Aliquota Iva per l’editoria online

Diversamente dai libri cartacei e da quelli realizzati su altri supporti fisici (es. cd-rom), che scontano l’aliquota Iva del 4%, quelli commercializzati via internet sono soggetti all’aliquota Iva ordinaria perché qualificabili, ai fini dell’imposta, come prestazioni di servizi resi con mezzi elettronici. L’emendamento intende accordare anche ai libri online l’aliquota agevolata, integrando la normativa nel senso di considerare libri «tutte le pubblicazioni identificate da codice ISBN e veicolate attraverso qualsiasi supporto fisico o tramite mezzi di comunicazione elettronica».

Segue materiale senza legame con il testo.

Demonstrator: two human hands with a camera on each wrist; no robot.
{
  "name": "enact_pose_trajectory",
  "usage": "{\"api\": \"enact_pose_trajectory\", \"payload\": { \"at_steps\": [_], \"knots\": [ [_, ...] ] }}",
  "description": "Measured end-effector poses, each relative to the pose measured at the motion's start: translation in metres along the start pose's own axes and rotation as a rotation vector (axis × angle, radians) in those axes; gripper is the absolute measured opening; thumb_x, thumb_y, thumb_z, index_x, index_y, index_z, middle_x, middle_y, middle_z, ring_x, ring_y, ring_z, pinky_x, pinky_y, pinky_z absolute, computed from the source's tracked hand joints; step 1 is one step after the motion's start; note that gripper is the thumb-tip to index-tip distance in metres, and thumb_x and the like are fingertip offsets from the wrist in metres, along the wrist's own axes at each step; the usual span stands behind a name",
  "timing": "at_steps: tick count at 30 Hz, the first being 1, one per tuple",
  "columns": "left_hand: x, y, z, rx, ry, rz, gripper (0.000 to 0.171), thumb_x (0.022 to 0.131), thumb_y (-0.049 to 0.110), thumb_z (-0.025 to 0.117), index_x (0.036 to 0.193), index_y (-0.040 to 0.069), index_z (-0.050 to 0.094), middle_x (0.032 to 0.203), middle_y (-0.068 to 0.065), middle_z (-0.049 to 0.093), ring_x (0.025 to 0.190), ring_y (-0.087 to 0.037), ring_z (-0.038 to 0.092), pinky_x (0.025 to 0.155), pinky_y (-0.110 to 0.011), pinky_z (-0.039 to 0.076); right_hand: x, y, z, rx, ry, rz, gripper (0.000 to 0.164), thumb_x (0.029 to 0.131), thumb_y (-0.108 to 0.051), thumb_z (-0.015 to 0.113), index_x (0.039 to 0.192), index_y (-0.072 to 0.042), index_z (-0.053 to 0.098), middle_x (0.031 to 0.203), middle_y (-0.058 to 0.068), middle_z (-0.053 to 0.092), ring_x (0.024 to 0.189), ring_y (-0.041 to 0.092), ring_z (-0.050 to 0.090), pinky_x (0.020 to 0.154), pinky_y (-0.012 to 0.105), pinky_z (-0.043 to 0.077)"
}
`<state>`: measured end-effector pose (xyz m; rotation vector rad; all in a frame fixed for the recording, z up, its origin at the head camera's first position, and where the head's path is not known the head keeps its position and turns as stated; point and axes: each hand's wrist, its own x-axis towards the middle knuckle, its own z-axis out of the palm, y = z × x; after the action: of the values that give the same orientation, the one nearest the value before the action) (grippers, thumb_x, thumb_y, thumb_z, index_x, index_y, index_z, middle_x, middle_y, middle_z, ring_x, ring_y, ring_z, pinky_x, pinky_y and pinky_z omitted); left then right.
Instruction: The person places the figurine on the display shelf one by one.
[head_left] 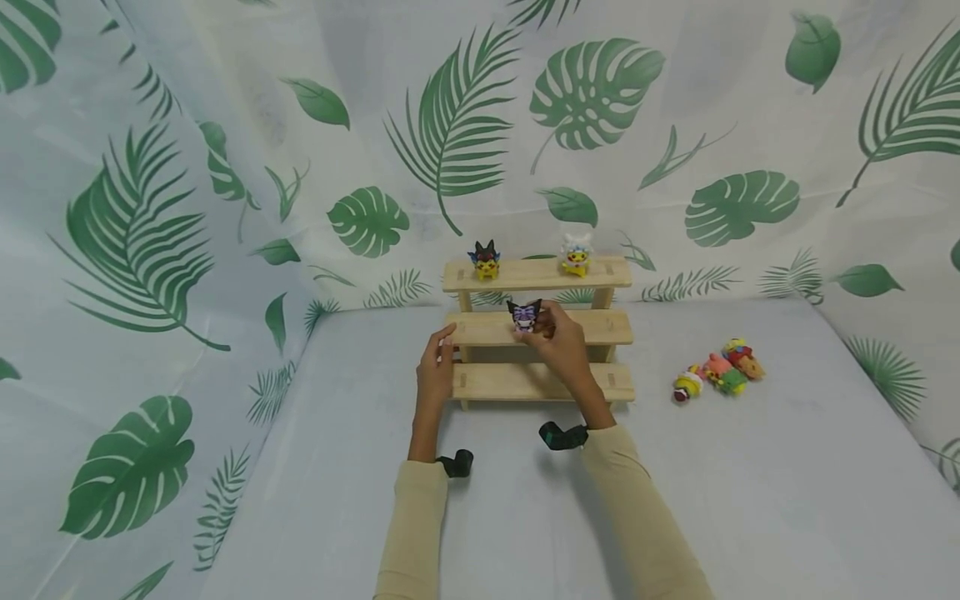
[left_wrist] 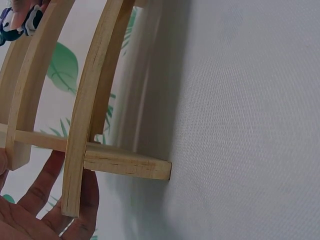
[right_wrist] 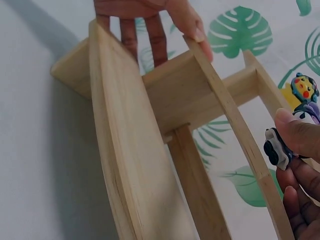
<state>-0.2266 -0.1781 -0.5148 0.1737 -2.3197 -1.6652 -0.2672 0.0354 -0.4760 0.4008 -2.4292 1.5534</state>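
My right hand (head_left: pixel 561 342) pinches a small toy figure (head_left: pixel 524 316) with black pointed ears and a purple front, held before the middle tier of a three-tier wooden display shelf (head_left: pixel 540 381). In the right wrist view, thumb and fingertips grip the figure's white and black base (right_wrist: pixel 278 148). My left hand (head_left: pixel 435 371) is at the shelf's left end. Its thumb and a finger hold the end of the middle tier, while the other fingers (left_wrist: pixel 89 200) extend behind the lower tier. Two yellow-faced figures, one black-eared (head_left: pixel 486 261) and one white-hooded (head_left: pixel 576 255), stand on the top tier.
Several colourful toy figures (head_left: pixel 724 374) lie in a group on the white table surface (head_left: pixel 787 500), right of the shelf. A leaf-print cloth (head_left: pixel 465 167) hangs behind and along the sides. Small black cameras (head_left: pixel 562 436) are strapped at both wrists.
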Motion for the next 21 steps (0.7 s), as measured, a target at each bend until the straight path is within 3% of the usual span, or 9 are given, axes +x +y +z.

Al riguardo, a parte i dubbi di compatibilità di tale disposizione con la normativa Ue, è indispensabile, come evidenziato dal servizio studi della Camera, un chiarimento, perché mentre la relazione tecnica spiega che l’aliquota ridotta si applicherebbe anche ai periodici in formato elettronico, il testo dell’emendamento fa riferimento alle pubblicazioni provviste di codice ISBN, utilizzato soltanto per i libri.